Bernd Debusmann is a Reuters columnist. The opinions expressed are his own.

For decades, American foreign policy on Latin America has gone through cycles of neglect and concern. It’s in a cycle of concern again, prompted by an Iranian campaign to make friends and influence people in the American backyard. Washington’s message to Iran’s Latin friends – don’t get too close – does not appear to impress them.

U.S. Secretary of State Hillary Clinton, in unusually strong language, sounded the first warning on December 11: “I think if people want to flirt with Iran, they should take a look at what the consequences might well be for them. And we hope that they will think twice.”

President Barack Obama followed up eight days later with a message focused on Venezuela, Iran beachhead in Latin America. Ties with Iran had not served the interests of Venezuela and its people, he said in an interview with a Venezuelan newspaper. “Sooner or later, Venezuela’s people will have to decide what possible advantage there is in having relations with a country that violates fundamental human rights and is isolated from most of the world.”

Since those warnings, Iran’s Latin American friends have made clear that they are not thinking twice, as Mrs. Clinton suggested. Instead, the leaders of Venezuela, Cuba, Nicaragua, and Ecuador are preparing to play host to President Mahmoud Ahmadinejad in the second week of 2012. In another move to poke the “great Satan”, Iran’s label for the United States, in the eye in its own backyard, Iran launched a Spanish-language satellite TV channel, HispanTV, to break the dominance of international broadcasters that are “muzzled by imperialism, hiding the truth and twisting the facts.” So said Iranian Radio and TV executive Mohamed Sarafraz when he launched the new channel on December 21.

There is more than a little irony in that assertion, given that state-run Iranian media are no strangers to hiding the truth and twisting the facts, not to mention that the government imprisons journalists, jams foreign broadcasts, and engages in Internet censorship. The new Iranian channel aims beyond the countries run by anti-American leaders and is meant to convince Latin Americans of “the ideological legitimacy of our (Iranian) system to the world, ” in the words of Ezzatollah Zarghami, head of Iran’s state radio and TV. That’s easier said than done. Latin Americans dissatisfied with news and information from their own countries can turn to the Internet and to international networks already broadcasting to the region in Spanish — Britain’s BBC, TVE of Spain, Germany’s Deutsche Welle, Voice of America and CNN.

Iran’s entry in what Hillary Clinton has called a war of information speaks volumes about Ahmadinejad’s ambition to confront the United States not only in the Middle East but globally. It’s an ambition he shares with Venezuela’s Hugo Chavez, who has portrayed himself as the leader of a global “anti-imperialist” alliance since he came to power 13 years ago.

DELUSIONAL RHETORIC

The two have much in common, from shared hostility to the United States to rhetoric so outrageous it beggars belief. Ahmedinejad has called the holocaust “a lie based on an unprovable and mythical claim” and he startled an audience in New York in 2007 by insisting there were no homosexuals in Iran. Chavez is given to elaborate theories involving U.S. assassination plots. After news this week that Argentine President Christina Kirchner had been diagnosed with thyroid cancer, Chavez speculated that the United States might have developed a way to give Latin American leaders cancer. He himself underwent cancer surgery in June.
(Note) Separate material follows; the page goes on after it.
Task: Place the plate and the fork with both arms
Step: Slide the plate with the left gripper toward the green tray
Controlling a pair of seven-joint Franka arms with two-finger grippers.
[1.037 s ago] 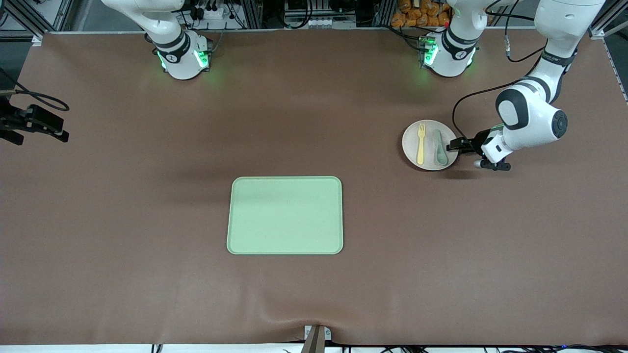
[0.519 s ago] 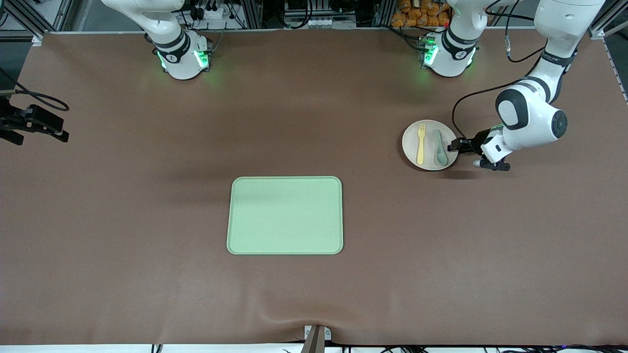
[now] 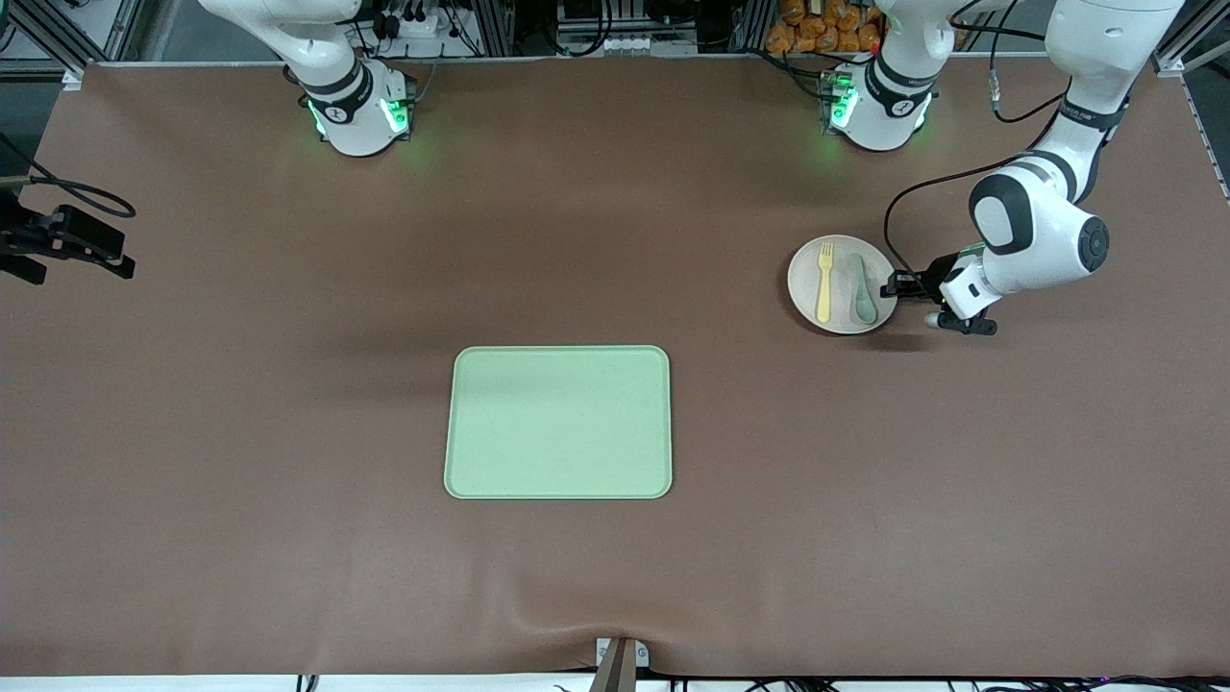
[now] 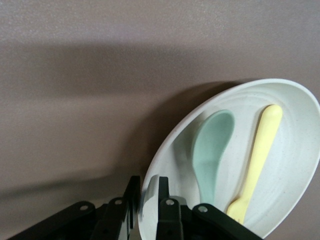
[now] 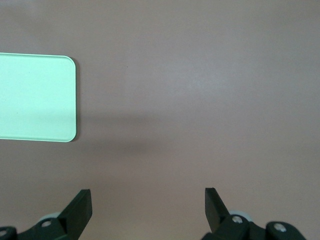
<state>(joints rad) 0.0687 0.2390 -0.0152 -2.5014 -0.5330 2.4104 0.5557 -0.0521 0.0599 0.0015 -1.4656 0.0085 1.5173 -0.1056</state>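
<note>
The pale plate (image 3: 803,284) lies on the brown table near the left arm's end, with the yellow fork (image 3: 824,281) and a grey-green spoon (image 3: 862,288) side by side on it. My left gripper (image 3: 892,284) reaches low at the plate's edge on the side toward the left arm's end. In the left wrist view, my left gripper (image 4: 148,187) has its fingers shut on the rim of the plate (image 4: 297,150), one above and one below, near the spoon (image 4: 210,150) and fork (image 4: 260,155). My right gripper (image 5: 148,200) waits open over bare table.
The light-green tray (image 3: 557,423) lies mid-table, nearer the front camera than the plate; its corner (image 5: 35,95) shows in the right wrist view. A dark piece of gear with a cable (image 3: 67,240) juts in at the right arm's end.
The left gripper's fingers have closed in on the plate's rim and the left hand has edged slightly. Plate, fork, spoon, tray and right arm have not moved.
</note>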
Paraguay’s Fernando Lugo, Dilma Roussef of Brazil and her predecessor Luiz Inacio Lula da Silva have all battled cancer. Delusional statements aside, Chavez has been the key facilitator for Iran’s attempt to weaken U.S. supremacy in Latin America. Both Chavez and Bolivia’s Evo Morales have declared Iran a “strategic ally” and have signed a slew of joint venture deals. Nicaragua’s Daniel Ortega is a close ally, as are Ecuador’s Rafael Correa and Cuba’s Raul Castro. For all of them, Iran’s nuclear program is not an issue: they accept Tehran’s assurances that it is for peaceful purposes.

The United States and its Western allies suspect that Iran is working on nuclear weapons and have imposed successively harsher sanctions to get the theocratic rulers to drop the program. The sanctions, Obama said this month, had succeeded in isolating Iran. They also had an unintended consequence Obama didn’t mention – Iran looking for friends wherever it can find them, from sub-Saharan Africa to America’s backyard. Obama and Clinton have yet to spell out the consequences of flirting with Iran against Washington’s wishes.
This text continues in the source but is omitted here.